Veterans’ Reflections: ‘A Means to Another End’
By Ian Graham
Emerging Media, Defense Media Activity
WASHINGTON, Nov. 18, 2010 Chris Harris didn’t see the military as an end, but rather as a means to another end, when he accepted an ROTC scholarship to Duke University.
Retired Navy Cmdr. Chris Harris stands at the Vietnam Veterans Memorial in Washington, D.C., July 15, 2010. DOD photo by Navy Petty Officer 2nd Class William Selby
(Click photo for screen-resolution image);high-resolution image available.
Now, 26 years after retiring as a Navy commander, he looks back on his career fondly, even if he didn’t expect to be a career sailor.
“At the time I went in, I didn’t know if I was going to stay, but I ended up getting there and enjoying it and spent 20 years doing a lot of different jobs and having a good time,” Harris said.
Harris was here with his grandchildren, seeing the sights and touring the memorials on the National Mall. The Vietnam Veterans Memorial holds special significance, he said, because he spent 21 months in Vietnam during the mid-1960s.
“The grandkids haven’t been here before. That’s why we’re here today,” Harris said. “They need to understand that a lot of people sacrificed a lot in the past for the fact that they have the freedoms they have today. They need to understand that these memorials are here for those people.”
Now a resident of Chocowinity, N.C., Harris said the Navy lived up to its old promise: Join the Navy and see the world. His career in the Navy’s Supply Corps took him to Italy, Thailand and Japan, in addition to Vietnam. But it wasn’t the variety of locales that made his career exciting, he said. Rather, it was the variety of tasks he was assigned.
“It’s an amazing experience to go out and do a lot of different things and get a lot of responsibility early in your career,” he said. “My time in Vietnam is a case in point. I was a young [lieutenant junior grade] at the time over there, and I was running a lot of food service operations and feeding a lot of troops. You can’t always do things like that as a civilian.”
Harris went to Vietnam twice -– once aboard a ship on a six-month tour and once ashore for 15 months in 1966 and 1967. He was assigned to be a food service officer, something he’d never done before. Learning on the job can be harrowing for anyone, he noted, let alone having the responsibility of feeding thousands of hungry sailors in the Da Nang area and supplying forward operators near the demilitarized zone of the then-divided country.

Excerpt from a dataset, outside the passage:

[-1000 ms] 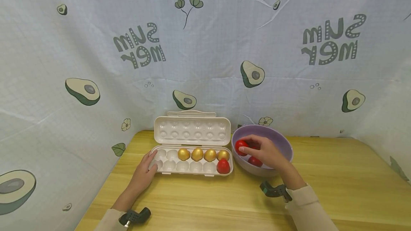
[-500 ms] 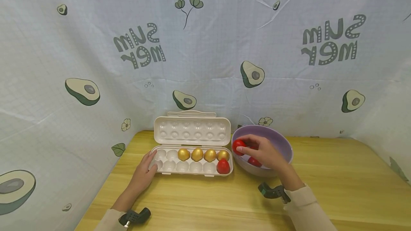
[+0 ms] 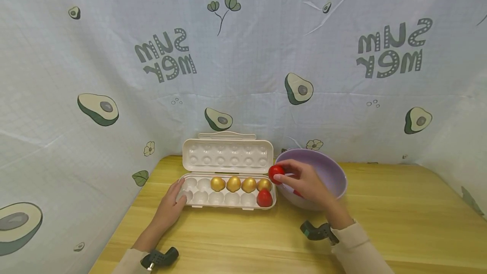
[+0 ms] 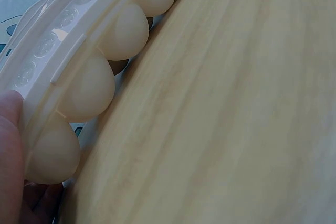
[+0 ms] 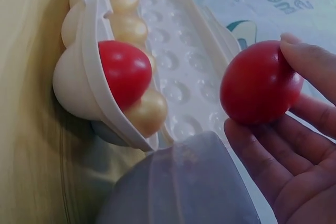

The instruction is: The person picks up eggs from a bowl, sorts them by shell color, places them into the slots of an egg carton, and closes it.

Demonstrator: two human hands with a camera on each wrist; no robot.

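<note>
In the head view my right hand holds a red egg at the left rim of the purple bowl. The right wrist view shows thumb and fingertips around this egg. My left hand grips the left end of the open egg box, with the thumb at its rim and other fingers below. In the back row sit several golden eggs, filling its right part. Another red egg sits in the front row's rightmost cup. The front cups left of it are bare.
More red shows inside the bowl, mostly hidden behind my right hand. The box's raised lid leans back toward a printed curtain behind the wooden table. Box and bowl stand close side by side.
My right hand has carried the red egg leftward, from inside the bowl to over its left rim near the egg box. The left hand and the box have stayed put.
</note>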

“I went over there with no experience in food service, but found out that you can run a food service organization letting the technical people handle a lot of the work, and I looked after the people and organization,” he said. “It was interesting from that perspective.”
It was this aspect of the job -- being put into a place initially unfamiliar and forced to adapt -- that stuck with him, he said, noting that it helped him to appreciate the value of education. Today’s servicemembers, he said, shouldn’t take opportunities for education for granted and should appreciate the chances they get to learn.
“The best thing I can tell people who are serving in the Navy right now is to do your job well, learn from your experience [and] advance,” he said. “You can always study in the Navy and get better educated and get more diverse jobs, more responsible jobs, and move up the ladder. Be involved, and enjoy what you’re doing.”
Though Harris said he didn’t plan to do anything in particular on this year’s Veterans Day, he keeps today’s servicemembers in mind and hopes many veterans can come home safely to celebrate with him in the future.
“We’re mindful of the fact that there are still a lot of troops serving and a lot of people are dying, and we remember them at that time,” he said.
Harris said young people should consider the military as a viable career option. Although he didn’t initially intend to spend 20 years in uniform, he said, he has no regrets about his decision to serve. As a parent and grandparent, he added, he encourages young people to look into ROTC or enlistment as, at the very least, a good first step in a career.
Choosing a military career is “a very good way to go,” Harris said.
(“Veterans’ Reflections” is a collection of stories of men and women who served their country in World War II, the Korean War, the Vietnam War, operations Desert Shield and Desert Storm, and the present-day conflicts. They will be posted throughout November in honor of Veterans Day.)